**YOUR INSTRUCTIONS**
Only lines containing the word "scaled" are needed; pull them out of the material.

**INPUT RECORDS**
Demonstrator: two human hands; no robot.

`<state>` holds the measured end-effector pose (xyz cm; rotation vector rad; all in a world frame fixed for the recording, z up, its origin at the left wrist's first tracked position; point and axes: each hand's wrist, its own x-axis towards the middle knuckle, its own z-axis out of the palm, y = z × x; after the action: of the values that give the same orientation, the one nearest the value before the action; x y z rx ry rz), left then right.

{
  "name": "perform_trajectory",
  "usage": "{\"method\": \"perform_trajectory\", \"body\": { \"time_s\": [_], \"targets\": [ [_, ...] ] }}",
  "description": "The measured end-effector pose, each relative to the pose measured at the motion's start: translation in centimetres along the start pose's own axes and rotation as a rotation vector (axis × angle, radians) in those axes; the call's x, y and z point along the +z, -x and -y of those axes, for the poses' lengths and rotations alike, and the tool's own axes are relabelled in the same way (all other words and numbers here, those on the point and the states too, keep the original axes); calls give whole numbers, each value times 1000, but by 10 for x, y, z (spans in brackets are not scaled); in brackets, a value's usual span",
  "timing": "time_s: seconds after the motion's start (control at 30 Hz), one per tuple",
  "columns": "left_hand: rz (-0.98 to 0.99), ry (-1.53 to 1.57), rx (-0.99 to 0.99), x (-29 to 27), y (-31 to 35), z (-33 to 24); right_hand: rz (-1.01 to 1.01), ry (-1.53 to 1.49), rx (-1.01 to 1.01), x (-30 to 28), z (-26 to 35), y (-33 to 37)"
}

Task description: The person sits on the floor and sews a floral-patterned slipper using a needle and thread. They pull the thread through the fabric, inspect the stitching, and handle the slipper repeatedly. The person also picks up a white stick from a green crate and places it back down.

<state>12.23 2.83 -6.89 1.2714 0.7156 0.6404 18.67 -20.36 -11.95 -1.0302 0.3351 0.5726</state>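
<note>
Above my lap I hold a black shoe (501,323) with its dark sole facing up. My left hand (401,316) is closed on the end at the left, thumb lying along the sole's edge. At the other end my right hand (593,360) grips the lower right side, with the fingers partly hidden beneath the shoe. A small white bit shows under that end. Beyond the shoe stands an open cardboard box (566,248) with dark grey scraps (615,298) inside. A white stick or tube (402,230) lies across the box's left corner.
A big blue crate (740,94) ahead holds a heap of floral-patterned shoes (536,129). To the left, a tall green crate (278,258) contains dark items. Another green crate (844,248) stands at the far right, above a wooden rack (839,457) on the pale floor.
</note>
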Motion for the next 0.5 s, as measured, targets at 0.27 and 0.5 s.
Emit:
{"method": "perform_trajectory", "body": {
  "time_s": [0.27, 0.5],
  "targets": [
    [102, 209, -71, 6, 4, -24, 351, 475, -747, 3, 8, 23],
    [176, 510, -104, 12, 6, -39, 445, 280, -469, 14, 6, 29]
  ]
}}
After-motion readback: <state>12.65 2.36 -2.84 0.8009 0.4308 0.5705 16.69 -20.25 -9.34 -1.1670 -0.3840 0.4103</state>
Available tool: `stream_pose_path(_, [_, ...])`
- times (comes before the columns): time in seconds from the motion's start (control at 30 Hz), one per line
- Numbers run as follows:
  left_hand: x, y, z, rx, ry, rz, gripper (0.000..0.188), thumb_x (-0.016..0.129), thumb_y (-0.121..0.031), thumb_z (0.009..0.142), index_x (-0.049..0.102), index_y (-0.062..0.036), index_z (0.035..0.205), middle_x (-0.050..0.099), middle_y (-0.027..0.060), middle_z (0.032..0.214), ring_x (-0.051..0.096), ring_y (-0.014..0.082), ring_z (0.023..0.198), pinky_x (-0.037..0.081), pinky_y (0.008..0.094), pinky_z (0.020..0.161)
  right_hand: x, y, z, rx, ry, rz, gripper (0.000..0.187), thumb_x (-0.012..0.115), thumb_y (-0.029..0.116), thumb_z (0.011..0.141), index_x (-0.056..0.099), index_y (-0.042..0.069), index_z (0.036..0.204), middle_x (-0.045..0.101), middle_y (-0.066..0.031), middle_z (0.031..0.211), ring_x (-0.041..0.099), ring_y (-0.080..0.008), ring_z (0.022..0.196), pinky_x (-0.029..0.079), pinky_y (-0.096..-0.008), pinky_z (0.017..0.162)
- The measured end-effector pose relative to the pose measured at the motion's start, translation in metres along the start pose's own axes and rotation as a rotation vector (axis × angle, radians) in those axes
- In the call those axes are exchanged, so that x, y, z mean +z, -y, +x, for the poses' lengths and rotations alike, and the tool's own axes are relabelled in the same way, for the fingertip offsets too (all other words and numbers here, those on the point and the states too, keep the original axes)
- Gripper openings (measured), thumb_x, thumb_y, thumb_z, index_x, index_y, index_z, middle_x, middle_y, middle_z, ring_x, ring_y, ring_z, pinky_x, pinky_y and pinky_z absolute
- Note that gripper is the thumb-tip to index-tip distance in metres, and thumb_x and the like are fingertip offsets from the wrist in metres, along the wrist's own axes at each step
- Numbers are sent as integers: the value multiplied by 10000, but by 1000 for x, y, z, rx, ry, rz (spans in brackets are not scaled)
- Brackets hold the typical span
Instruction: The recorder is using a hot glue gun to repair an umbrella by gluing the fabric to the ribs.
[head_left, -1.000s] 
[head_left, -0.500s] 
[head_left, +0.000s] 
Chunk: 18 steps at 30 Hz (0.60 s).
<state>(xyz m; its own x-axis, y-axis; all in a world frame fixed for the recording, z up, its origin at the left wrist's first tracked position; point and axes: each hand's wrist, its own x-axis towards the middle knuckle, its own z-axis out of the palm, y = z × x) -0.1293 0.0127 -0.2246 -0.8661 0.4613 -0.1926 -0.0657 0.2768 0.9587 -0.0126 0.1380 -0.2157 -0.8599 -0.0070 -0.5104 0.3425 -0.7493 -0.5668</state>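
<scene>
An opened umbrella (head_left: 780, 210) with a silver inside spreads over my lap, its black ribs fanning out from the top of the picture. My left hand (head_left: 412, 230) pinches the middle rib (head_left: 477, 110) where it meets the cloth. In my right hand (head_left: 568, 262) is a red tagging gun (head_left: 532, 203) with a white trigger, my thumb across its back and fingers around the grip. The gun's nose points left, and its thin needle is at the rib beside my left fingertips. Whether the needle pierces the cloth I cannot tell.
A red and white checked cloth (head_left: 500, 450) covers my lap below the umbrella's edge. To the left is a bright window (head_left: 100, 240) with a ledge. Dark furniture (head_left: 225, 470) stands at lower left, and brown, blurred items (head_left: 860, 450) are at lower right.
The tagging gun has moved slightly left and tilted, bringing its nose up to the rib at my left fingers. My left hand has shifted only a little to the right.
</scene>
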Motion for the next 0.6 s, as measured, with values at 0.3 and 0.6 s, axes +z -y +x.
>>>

**TASK OUTPUT**
  "description": "The measured end-effector pose, each relative to the pose measured at the motion's start: translation in centimetres along the start pose's own axes and rotation as a rotation vector (axis × angle, radians) in those axes; the call's x, y and z point along the +z, -x and -y of those axes, for the poses' lengths and rotations alike, and the tool's own axes are relabelled in the same way (all other words and numbers here, those on the point and the states too, keep the original axes); calls give whole numbers, each value times 1000, but by 10 for x, y, z (spans in brackets are not scaled); in brackets, a value's usual span",
- Numbers are sent as integers: the value multiplied by 10000, but by 1000 for x, y, z, rx, ry, rz (spans in brackets are not scaled)

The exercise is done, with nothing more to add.